◆ TASK DESCRIPTION: Give back all of the data exactly.

-- COLLECTED DATA follows --

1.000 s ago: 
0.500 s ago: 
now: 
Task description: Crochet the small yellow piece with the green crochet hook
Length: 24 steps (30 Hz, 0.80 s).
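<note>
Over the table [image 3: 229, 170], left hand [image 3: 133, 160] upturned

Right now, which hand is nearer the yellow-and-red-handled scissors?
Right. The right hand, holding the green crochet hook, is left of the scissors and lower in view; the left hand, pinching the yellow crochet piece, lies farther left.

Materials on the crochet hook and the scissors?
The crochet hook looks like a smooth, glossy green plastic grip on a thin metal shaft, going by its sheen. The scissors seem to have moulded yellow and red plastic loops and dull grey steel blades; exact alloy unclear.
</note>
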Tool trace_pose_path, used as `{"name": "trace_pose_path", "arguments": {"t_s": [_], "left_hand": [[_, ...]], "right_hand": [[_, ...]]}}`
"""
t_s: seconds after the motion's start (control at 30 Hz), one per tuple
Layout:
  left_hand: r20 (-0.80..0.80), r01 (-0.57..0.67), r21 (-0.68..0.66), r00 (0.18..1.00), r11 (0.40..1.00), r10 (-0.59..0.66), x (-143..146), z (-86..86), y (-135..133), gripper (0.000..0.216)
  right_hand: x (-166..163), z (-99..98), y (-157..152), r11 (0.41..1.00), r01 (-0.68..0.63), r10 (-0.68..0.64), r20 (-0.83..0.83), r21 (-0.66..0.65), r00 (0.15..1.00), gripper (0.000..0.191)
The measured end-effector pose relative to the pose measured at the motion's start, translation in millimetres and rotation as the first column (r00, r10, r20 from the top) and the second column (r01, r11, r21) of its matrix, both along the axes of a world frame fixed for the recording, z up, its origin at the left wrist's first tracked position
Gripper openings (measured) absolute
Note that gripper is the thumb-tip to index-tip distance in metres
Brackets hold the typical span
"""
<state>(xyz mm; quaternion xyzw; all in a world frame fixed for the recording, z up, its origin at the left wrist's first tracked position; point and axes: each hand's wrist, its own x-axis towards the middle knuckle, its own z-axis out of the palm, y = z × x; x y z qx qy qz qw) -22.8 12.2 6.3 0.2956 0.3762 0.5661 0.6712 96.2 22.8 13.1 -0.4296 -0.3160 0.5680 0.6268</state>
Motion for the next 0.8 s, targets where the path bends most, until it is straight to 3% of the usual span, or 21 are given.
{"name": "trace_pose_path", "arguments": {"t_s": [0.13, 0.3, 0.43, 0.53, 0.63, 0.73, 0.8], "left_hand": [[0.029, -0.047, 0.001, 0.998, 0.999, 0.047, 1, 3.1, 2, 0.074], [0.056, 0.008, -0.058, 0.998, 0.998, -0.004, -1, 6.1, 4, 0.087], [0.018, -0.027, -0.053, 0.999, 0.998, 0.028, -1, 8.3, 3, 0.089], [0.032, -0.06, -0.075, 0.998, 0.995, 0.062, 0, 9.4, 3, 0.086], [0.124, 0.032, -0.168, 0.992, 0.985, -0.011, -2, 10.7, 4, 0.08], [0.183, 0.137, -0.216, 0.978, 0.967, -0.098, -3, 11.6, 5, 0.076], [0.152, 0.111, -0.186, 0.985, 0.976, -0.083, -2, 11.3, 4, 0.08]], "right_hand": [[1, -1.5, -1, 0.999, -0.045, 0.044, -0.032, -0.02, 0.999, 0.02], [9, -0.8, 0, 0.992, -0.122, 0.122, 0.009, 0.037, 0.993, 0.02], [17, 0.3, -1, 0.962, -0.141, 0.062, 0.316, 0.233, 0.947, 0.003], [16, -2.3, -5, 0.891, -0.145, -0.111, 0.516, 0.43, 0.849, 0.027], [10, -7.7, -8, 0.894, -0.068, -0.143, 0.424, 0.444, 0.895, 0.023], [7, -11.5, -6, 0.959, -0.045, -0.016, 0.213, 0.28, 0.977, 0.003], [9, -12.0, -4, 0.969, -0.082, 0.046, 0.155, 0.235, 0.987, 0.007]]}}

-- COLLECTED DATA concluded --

◆ SOLUTION TO THE PROBLEM:
1.000 s ago: 
0.500 s ago: 
now: 
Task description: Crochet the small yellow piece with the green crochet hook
Length: 24 steps (30 Hz, 0.80 s).
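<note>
Over the table [image 3: 229, 170], left hand [image 3: 133, 160] upturned

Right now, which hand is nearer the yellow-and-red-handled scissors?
Right. The right hand, holding the green crochet hook, is left of the scissors and lower in view; the left hand, pinching the yellow crochet piece, lies farther left.

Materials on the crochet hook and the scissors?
The crochet hook looks like a smooth, glossy green plastic grip on a thin metal shaft, going by its sheen. The scissors seem to have moulded yellow and red plastic loops and dull grey steel blades; exact alloy unclear.
</note>
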Tool trace_pose_path, used as `{"name": "trace_pose_path", "arguments": {"t_s": [_], "left_hand": [[_, ...]], "right_hand": [[_, ...]]}}`
"""
t_s: seconds after the motion's start (control at 30 Hz), one per tuple
Layout:
  left_hand: r20 (-0.80..0.80), r01 (-0.57..0.67), r21 (-0.68..0.66), r00 (0.18..1.00), r11 (0.40..1.00), r10 (-0.59..0.66), x (-143..146), z (-86..86), y (-135..133), gripper (0.000..0.216)
  right_hand: x (-166..163), z (-99..98), y (-157..152), r11 (0.41..1.00), r01 (-0.68..0.63), r10 (-0.68..0.64), r20 (-0.83..0.83), r21 (-0.66..0.65), r00 (0.15..1.00), gripper (0.000..0.191)
The measured end-effector pose relative to the pose measured at the motion's start, translation in millimetres and rotation as the first column (r00, r10, r20 from the top) and the second column (r01, r11, r21) of its matrix, both along the axes of a world frame fixed for the recording, z up, its origin at the left wrist's first tracked position
Gripper openings (measured) absolute
Note that gripper is the thumb-tip to index-tip distance in metres
Brackets hold the typical span
"""
<state>(xyz mm; quaternion xyzw; all in a world frame fixed for the recording, z up, its origin at the left wrist's first tracked position; point and axes: each hand's wrist, its own x-axis towards the middle knuckle, its own z-axis out of the palm, y = z × x; x y z qx qy qz qw) -22.8 12.2 6.3 0.2956 0.3762 0.5661 0.6712 96.2 22.8 13.1 -0.4296 -0.3160 0.5680 0.6268</state>
Motion for the next 0.8 s, targets where the path bends most, until it is straight to 3% of the usual span, or 21 are given.
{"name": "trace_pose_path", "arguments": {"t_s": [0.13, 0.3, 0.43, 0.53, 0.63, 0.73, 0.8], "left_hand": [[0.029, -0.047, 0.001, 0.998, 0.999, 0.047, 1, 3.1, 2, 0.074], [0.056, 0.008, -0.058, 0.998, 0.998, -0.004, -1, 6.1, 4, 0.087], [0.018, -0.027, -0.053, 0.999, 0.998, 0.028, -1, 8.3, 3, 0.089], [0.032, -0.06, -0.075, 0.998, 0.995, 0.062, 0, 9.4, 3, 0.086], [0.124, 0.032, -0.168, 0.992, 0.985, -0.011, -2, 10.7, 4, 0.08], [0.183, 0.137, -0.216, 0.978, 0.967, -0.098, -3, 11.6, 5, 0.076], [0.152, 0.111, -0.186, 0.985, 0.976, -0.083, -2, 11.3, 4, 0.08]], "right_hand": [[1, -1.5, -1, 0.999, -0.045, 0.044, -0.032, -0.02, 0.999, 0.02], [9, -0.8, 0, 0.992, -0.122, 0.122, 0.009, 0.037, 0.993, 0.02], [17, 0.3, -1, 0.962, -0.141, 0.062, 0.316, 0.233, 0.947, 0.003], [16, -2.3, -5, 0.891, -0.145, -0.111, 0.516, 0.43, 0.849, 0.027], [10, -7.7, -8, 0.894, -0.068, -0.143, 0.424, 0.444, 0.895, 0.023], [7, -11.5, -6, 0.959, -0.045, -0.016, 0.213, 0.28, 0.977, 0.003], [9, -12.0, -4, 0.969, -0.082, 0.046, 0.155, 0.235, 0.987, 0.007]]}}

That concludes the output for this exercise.